* THE PROBLEM *
Check each line below for "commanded" and give the count of those that have it, nothing else.

* INFORMATION PROVIDED *
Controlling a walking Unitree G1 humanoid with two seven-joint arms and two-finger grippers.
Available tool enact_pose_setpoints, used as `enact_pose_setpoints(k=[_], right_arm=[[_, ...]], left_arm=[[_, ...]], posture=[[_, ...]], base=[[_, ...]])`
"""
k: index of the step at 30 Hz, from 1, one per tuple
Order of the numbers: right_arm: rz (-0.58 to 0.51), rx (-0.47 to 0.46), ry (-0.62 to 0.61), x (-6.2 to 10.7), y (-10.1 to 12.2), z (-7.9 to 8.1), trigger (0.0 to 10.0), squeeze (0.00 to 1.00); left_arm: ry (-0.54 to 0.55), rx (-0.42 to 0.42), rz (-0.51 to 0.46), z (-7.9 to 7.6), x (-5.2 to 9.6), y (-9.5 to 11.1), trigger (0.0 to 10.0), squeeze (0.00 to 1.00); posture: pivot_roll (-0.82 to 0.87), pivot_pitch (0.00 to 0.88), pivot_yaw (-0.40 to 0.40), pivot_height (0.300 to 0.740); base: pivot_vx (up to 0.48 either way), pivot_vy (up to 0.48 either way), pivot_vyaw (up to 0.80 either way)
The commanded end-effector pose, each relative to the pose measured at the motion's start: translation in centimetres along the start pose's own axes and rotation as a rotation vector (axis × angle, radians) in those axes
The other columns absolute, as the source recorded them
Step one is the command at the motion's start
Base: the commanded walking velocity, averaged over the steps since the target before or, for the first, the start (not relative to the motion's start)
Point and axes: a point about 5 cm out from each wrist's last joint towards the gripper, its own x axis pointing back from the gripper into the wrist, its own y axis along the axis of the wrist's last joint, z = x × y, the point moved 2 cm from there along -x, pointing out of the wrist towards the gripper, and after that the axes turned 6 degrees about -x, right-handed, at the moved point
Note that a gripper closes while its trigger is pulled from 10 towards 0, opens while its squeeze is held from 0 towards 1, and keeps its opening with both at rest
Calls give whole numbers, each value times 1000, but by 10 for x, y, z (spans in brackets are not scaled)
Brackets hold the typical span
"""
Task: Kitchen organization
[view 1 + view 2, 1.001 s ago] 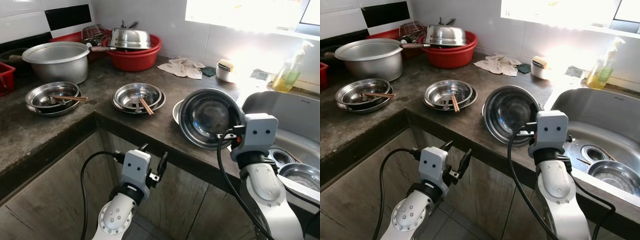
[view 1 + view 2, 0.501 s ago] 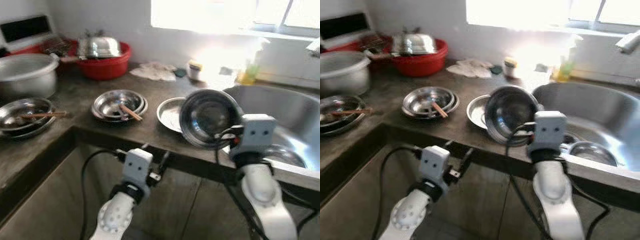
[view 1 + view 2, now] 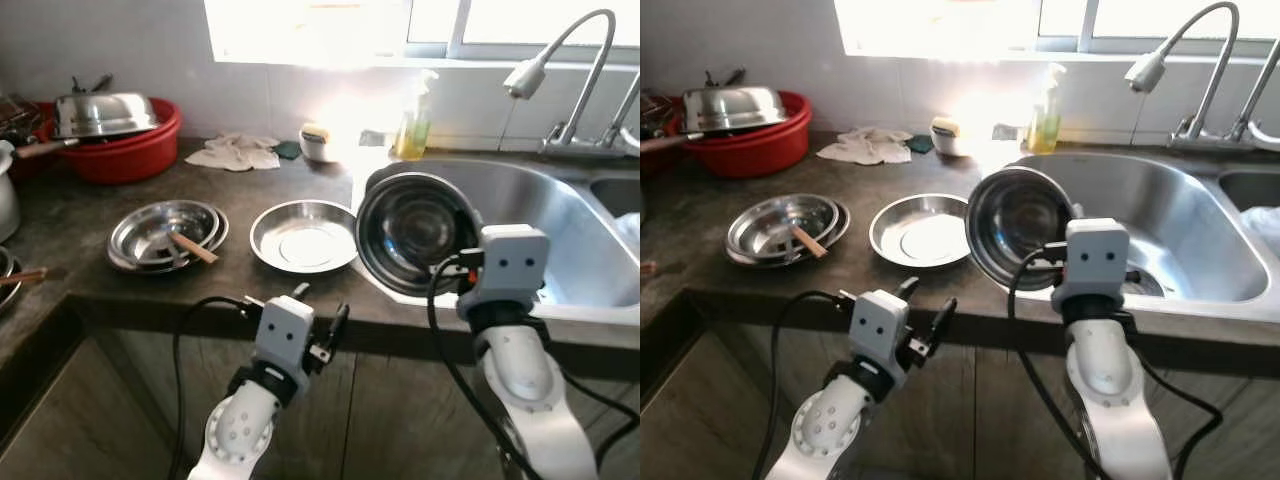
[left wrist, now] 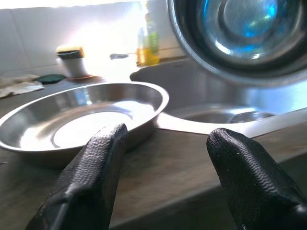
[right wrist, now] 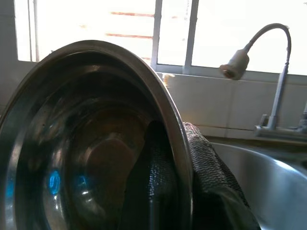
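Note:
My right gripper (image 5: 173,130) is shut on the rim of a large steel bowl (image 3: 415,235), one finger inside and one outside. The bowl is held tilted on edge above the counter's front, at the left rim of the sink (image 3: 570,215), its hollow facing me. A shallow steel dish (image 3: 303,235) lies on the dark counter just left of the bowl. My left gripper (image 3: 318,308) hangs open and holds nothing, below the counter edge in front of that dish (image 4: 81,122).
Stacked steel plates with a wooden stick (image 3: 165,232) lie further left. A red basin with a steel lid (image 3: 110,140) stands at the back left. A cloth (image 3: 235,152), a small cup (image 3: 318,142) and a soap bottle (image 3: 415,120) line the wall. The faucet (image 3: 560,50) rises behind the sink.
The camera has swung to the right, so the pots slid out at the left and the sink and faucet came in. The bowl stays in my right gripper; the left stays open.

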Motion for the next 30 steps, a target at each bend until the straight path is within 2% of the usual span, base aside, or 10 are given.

* TASK RESPONSE *
2